Stakes are getting ever higher as government rotary wing contract awards often have far-reaching positives for American defense contractors. In the works are programs to replace the Army’s scout helicopter (Armed Arial Scout) and the Air Force’s combat search and rescue (C-SAR) helicopters (Combat Rescue Helicopter—CRH). The scout replacement is now in round three after the Sikorsky/Boeing RAH-66 Comanche and the Bell ARH-70 program cancellations. The CRH program is the second iteration of the C-SAR competition initially won by Boeing’s CH-47 Chinook.
But when it comes to free publicity and prestige, no rotary wing program comes close to the exposure gained by flying “Marine One” and the President of the United States. Thus, a second round of competition for the Marine Corps’ new executive transport for the White House has officially begun with the Navy’s publication of a draft request for proposals (RFP) for a new “VXX program” on Nov. 23, 2012.
Competition and the dwindling number of large of defense contractors can create bedfellows that were once rivals for the same contract. Sikorsky and Lockheed Martin were pitted against each other only a few years ago while trying to capture the prize of the initial VXX competition. Sikorsky was offering a version of the S-92 Superhawk transport and Lockheed Martin teamed with AgustaWestland to submit an American variant of the AW101 Merlin.
The competition—awarded to Lockheed Martin in 2005 before being cancelled in 2009 due to cost issues—was, at least in the view of the public, intense and hard-fought. While Sikorsky and Lockheed Martin were duking it out for the win, the two companies were working together, most notably in systems integration for the U.S. Navy’s MH-60S Knighthawk and MH-60R Seahawk rotorcraft programs. In fact, the two companies have partnered on different programs for almost four decades.
Now, joining forces on the next edition of the “Marine One” program, Sikorsky is teaming with Lockheed Martin to offer a version of the S-92 in the hopes that Sikorsky may keep its current parking spot on the White House lawn.
The original VXX program became the reluctant poster child for defense contracts gone awry. Delays and gigantic cost overruns, due mostly to spiral development issues brought on by the changing White House requirements after the 9/11 terrorist attacks, brought not only the ire of the Government Accountability Office (GAO), but also its share of criticism from high-profile politicians, including Sen. John McCain (R-Ariz.).

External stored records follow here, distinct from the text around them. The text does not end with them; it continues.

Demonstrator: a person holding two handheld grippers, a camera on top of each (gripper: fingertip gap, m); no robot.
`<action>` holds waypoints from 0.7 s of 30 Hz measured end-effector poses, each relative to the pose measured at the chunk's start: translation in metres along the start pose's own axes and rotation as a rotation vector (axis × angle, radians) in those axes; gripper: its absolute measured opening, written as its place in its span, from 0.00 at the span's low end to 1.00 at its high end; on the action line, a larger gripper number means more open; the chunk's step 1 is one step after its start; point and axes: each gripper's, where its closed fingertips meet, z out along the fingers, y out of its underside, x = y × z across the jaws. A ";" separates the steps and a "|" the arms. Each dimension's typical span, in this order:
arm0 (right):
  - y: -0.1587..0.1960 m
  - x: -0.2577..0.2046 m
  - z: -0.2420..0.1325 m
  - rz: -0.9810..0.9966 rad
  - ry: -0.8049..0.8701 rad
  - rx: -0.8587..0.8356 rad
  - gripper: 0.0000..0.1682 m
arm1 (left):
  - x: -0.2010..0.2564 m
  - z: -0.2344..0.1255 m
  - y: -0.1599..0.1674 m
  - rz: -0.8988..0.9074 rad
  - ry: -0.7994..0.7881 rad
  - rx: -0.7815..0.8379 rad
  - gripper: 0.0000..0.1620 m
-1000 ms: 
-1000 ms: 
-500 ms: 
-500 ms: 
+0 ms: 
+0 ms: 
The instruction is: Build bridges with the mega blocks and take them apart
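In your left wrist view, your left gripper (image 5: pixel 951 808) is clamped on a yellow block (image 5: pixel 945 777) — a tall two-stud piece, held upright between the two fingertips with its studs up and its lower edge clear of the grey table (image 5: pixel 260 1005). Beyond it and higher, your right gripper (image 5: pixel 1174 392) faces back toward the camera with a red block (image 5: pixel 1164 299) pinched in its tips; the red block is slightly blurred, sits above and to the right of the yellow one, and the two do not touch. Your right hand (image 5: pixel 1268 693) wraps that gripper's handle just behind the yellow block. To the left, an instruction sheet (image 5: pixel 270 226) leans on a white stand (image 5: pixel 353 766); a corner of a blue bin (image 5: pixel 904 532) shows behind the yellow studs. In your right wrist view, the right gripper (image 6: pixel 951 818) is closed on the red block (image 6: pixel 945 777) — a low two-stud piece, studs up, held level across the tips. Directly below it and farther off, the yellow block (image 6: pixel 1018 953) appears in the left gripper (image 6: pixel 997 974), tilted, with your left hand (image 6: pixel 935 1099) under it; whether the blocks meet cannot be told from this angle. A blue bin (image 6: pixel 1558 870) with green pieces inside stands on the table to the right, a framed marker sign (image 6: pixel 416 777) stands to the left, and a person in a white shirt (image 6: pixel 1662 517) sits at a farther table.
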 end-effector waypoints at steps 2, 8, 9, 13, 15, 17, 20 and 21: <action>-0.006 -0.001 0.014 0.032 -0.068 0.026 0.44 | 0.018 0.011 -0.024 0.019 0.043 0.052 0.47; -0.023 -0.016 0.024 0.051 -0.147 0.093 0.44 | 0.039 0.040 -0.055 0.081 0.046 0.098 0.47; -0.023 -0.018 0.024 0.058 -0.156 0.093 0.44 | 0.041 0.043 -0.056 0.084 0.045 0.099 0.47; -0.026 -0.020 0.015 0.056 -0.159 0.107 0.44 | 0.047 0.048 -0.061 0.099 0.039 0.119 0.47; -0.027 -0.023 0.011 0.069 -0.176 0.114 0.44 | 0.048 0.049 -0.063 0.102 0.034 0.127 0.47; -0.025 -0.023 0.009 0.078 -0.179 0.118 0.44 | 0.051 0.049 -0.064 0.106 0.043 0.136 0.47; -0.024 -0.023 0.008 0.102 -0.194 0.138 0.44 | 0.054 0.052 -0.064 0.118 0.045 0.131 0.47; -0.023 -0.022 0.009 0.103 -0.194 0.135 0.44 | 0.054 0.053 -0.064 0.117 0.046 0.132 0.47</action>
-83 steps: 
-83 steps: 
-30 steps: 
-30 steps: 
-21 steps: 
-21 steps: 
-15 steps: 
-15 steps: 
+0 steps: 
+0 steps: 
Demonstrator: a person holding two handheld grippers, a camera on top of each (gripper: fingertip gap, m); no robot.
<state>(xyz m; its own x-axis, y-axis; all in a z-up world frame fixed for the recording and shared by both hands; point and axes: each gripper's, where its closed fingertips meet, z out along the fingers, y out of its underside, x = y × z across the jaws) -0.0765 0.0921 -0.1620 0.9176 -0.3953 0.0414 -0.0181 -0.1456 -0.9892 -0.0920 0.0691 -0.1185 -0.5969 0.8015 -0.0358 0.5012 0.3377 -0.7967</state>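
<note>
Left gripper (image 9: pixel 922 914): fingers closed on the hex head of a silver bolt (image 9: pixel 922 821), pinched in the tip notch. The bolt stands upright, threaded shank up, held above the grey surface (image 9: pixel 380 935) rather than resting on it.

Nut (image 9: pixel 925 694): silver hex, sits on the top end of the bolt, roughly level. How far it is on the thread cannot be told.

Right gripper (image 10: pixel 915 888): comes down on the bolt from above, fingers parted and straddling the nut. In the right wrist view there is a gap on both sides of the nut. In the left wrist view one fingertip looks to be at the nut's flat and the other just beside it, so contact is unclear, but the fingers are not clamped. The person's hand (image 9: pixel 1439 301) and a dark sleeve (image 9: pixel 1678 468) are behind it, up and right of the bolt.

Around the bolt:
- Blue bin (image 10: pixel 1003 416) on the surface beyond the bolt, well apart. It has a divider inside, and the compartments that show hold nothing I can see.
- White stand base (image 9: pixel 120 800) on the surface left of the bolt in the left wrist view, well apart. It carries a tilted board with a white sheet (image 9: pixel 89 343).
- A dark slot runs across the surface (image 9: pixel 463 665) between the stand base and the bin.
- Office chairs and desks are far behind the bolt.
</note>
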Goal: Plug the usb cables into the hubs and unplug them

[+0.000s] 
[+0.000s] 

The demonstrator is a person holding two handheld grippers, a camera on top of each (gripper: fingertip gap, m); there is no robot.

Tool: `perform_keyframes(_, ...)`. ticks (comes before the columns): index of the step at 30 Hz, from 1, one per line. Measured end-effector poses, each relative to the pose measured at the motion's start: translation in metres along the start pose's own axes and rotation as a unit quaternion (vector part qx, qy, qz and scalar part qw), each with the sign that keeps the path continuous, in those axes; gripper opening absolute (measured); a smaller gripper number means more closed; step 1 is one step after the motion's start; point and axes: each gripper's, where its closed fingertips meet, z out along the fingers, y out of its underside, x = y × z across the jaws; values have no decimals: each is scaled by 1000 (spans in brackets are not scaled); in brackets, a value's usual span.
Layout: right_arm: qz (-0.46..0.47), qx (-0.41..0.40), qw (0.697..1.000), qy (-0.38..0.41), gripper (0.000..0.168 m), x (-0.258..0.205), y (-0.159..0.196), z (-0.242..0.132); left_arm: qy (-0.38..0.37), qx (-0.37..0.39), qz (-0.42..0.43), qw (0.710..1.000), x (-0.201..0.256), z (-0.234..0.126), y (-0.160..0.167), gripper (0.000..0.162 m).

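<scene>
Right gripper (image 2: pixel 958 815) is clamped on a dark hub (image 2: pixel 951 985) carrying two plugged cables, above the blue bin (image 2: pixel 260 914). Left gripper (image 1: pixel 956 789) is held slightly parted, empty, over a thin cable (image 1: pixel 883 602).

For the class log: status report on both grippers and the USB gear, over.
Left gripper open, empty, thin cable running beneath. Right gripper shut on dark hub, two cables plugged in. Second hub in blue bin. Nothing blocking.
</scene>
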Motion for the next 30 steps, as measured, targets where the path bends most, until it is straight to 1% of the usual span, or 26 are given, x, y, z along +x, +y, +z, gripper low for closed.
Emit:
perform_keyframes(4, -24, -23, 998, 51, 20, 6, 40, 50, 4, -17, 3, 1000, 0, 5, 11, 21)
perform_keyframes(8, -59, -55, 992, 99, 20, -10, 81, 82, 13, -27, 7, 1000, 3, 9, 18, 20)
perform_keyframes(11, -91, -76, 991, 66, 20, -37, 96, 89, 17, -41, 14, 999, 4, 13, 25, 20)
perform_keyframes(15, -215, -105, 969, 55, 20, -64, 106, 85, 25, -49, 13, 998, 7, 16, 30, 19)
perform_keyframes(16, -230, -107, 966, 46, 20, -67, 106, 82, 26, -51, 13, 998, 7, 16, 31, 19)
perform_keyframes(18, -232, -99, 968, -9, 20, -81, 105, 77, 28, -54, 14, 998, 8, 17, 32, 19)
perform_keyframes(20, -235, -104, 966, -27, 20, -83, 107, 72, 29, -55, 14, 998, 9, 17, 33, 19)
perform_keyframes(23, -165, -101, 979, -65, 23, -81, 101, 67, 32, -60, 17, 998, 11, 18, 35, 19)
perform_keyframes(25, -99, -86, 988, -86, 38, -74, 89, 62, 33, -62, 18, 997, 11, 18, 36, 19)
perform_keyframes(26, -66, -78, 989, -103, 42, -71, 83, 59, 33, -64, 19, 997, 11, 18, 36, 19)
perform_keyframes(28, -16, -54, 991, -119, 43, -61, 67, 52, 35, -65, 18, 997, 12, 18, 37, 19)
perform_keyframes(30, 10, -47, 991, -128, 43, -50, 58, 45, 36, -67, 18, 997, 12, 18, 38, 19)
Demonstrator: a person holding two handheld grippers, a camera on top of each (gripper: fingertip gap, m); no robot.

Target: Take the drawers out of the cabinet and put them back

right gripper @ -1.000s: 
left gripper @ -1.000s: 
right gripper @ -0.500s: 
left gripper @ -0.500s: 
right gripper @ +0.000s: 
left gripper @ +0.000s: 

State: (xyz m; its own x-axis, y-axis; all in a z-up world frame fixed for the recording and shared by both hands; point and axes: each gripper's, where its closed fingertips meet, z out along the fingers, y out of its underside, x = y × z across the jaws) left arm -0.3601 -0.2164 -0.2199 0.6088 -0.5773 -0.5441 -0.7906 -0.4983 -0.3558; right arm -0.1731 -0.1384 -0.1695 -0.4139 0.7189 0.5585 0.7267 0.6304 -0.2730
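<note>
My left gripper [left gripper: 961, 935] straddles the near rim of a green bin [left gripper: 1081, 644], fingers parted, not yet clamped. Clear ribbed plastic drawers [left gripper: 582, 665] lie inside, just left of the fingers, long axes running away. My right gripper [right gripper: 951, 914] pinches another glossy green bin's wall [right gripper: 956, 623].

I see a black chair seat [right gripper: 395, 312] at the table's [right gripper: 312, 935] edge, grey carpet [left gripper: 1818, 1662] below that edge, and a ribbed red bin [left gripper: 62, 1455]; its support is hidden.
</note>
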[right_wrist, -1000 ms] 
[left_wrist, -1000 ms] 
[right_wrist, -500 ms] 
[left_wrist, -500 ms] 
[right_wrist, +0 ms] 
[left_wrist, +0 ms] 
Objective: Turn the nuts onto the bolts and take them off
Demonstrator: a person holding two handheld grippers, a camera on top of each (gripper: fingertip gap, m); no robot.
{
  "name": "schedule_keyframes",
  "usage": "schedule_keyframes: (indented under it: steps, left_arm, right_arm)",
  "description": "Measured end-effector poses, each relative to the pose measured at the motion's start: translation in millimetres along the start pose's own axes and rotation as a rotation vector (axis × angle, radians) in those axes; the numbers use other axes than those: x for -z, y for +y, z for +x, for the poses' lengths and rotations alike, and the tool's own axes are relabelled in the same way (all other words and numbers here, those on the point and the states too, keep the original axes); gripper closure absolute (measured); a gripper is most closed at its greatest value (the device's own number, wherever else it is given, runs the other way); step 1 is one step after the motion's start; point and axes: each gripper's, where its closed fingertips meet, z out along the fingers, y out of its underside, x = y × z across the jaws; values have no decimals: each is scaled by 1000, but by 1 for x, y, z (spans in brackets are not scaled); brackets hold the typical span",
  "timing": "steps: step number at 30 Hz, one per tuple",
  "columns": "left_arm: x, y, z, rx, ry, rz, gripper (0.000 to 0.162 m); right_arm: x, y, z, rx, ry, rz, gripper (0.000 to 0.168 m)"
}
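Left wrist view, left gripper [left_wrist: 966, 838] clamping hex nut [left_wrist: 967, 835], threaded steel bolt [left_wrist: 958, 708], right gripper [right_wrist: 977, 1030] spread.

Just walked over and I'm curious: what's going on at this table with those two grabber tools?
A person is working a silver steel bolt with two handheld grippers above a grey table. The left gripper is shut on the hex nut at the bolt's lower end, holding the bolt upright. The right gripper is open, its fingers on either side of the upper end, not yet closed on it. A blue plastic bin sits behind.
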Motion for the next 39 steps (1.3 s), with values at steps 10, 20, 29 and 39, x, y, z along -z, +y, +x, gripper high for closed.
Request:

Two recently released GAO reports (11-380R and 12-380R) are designed to help the next iteration of the VXX competition avoid some of the pitfalls that eventually led to the cancellation of the initial VH-71 Kestrel program. Taking on some of the GAO lessons, the Navy, in its draft solicitation, is looking toward an off-the-shelf, FAA certified, rotary wing replacement for the long-toothed Sikorsky VH-3D Sea King helicopters currently serving the executive transport mission for the White House.
Of course, the special needs of a helicopter carrying the commander-in-chief will require that any current helicopter undergo somewhat substantial modifications. Sikorsky, with the S-92 currently flying 11 heads of state, is quick to point out, in a release last week, that the “S-92 helicopter is one of the few helicopters in the world designed to meet the FAA’s rigorous safety standards (FAR 29).”
Facing the S-92 in the VXX competition will be the AW101, this time offered by Northrop Grumman in partnership with AgustaWestland. A Boeing spokesman stated that the company was studying the Navy’s proposal request and would analyze the requirements to see if either the CH-47 Chinook or the Bell/Boeing V-22 Osprey might be offered for the program. For a time, Boeing had entered into a licensing agreement with AgustaWestland with the AW101 specifically for VXX.
All of these players are likely candidates in the Air Force CRH program as well.